The Department of Agriculture (USDA), bolstered by Obama signing the Hunger-Free Kids Act in 2010, authored initiatives earlier this year to create a more nutritious school lunch for the nation's public school population -- namely, more fruits and vegetables, less sodium and potatoes, and the addition of more whole grains. However, Congress recently passed a bill that strikes down all of these ideas.
The USDA recommended that in order for tomato sauce to count as a vegetable, the serving size should be 1/2 cup -- no less. However, the appropriations bill that Congress passed will ensure that the standard that is used today, a tablespoon or so, will continue to count as a serving of vegetables.
Other provisions in the bill knocked out the USDA's recommendation that starchy foods, such as potatoes, be served less often and the sodium content of food be minimized.
However, lobbyists for the American Frozen Food Institute worked hard to convince Congress otherwise, and the American public may be reminded of the Reagan administration's silly attempt to classify ketchup and pickle relish as vegetables in the 1980s. Nutritionists, dieticians and parents went up in arms and the measure was reconsidered (but a budget was subsequently passed that knocked $1 billion from the nation's school lunch program that year).
The government is involved so closely in school lunches because those that are subsidized by the federal government (such as free or reduced lunches) must contain a minimum quantity of vegetables.
"Once again, kids in poverty are the ones who lose."
Who loses out, then, if the lunches are nutritionally subpar? Erika, mother of one school-aged child, is sufficiently outraged by the situation. "It makes me mad that the kids who have to eat school lunch are the kids whose parents make less money. Because those of us who make more money (and don't get free/reduced lunch) have the ability, time or money to pack good lunches, so once again, kids in poverty are the ones who lose."
Tara, from Missouri, agrees. "I love my son too much to allow him to eat school lunch. Yes, they have added whole grains, but they still offer pink milk, rosy applesauce, non-organic fruits that are covered with sugar and meat 'surprise.'"

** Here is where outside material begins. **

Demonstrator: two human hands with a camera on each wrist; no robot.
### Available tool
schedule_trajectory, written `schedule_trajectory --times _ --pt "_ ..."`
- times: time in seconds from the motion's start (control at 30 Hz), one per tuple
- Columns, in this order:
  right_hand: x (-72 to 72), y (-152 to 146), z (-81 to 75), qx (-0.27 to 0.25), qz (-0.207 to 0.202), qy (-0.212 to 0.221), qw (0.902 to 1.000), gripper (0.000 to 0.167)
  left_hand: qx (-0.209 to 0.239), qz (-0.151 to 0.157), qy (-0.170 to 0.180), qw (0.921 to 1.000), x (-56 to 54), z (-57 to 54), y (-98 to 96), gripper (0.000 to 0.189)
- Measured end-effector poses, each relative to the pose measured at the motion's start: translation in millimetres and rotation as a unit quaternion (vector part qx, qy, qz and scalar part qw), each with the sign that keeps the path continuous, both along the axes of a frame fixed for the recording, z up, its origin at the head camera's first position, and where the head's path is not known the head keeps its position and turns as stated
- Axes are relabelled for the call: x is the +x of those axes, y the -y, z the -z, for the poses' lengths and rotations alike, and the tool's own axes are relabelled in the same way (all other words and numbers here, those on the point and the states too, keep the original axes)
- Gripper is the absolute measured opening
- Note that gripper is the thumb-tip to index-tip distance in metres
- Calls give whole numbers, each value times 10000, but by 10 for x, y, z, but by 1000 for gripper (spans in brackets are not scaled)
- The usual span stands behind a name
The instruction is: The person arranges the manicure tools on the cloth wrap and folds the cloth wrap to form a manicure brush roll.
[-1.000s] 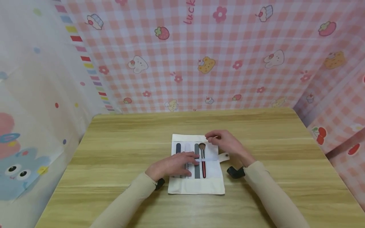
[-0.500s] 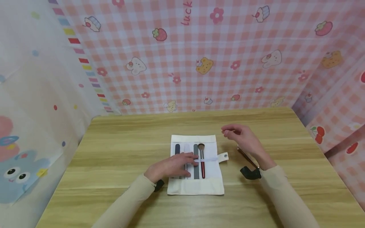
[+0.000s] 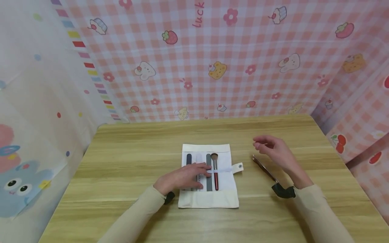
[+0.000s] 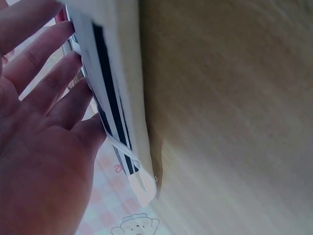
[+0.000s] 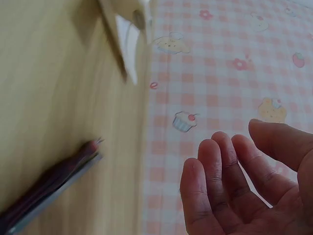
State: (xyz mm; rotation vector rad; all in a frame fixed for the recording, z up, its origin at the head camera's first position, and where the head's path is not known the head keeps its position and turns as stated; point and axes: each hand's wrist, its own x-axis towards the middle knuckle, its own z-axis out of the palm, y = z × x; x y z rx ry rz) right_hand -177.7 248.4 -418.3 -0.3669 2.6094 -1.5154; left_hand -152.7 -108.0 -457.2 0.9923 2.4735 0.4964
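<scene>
A white fabric roll-up pouch point(image 3: 209, 201) lies unrolled on the table. Under its elastic band sit a makeup brush point(image 3: 216, 180) with a red handle, a grey strip point(image 3: 209, 182) like a nail file, a dark strip point(image 3: 189, 159) and a pale piece. My left hand point(image 3: 182, 177) rests over these with fingers extended, partly hiding them; the left wrist view has its fingertips along the pouch's contents. My right hand point(image 3: 275, 152) hovers right of the pouch, fingers loosely bent and holding nothing. Below it lies a slim dark-brown and silver tool point(image 3: 265, 168), its kind unclear.
The pouch's snap tab point(image 3: 238, 167) sticks out to the right, toward the slim tool. Behind the wooden table point(image 3: 139, 141) hangs a pink checked cloth point(image 3: 194, 50), with a white patterned cloth point(image 3: 45, 84) at the left. A black wrist mount point(image 3: 283, 191) hangs under the right wrist.
My right hand has moved right, away from the pouch's upper corner, and the slim tool has come into view beneath it. My left hand stays on the pouch.
</scene>
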Motion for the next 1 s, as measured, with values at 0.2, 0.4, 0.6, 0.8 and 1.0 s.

"The lunches are downright gross."
Brigetta, mother of two teen sons and a toddler girl, shared that she feels the nutrition in the lunches definitely leaves a lot to be desired. "I have packed my boys' lunches since kindergarten. I will continue until they go to college. The lunches are downright gross."
The other side of the coin
Mother and grandmother Lisa has another view to share. "As one who has actually worked in school food service," she said, "We want to serve healthy, nutritious meals, but kids these days opt to order off campus if it's not something they like. So many of them have been raised on fast foods at home that we have to work hard to balance nutrition with acceptance by the students."
The question may be a moot one after all, as Kay, mother of one, reminds us: "Botanically, the tomato is a fruit."
How do you feel about the quality of school lunches? And does tomato sauce on pizza count as a veggie?!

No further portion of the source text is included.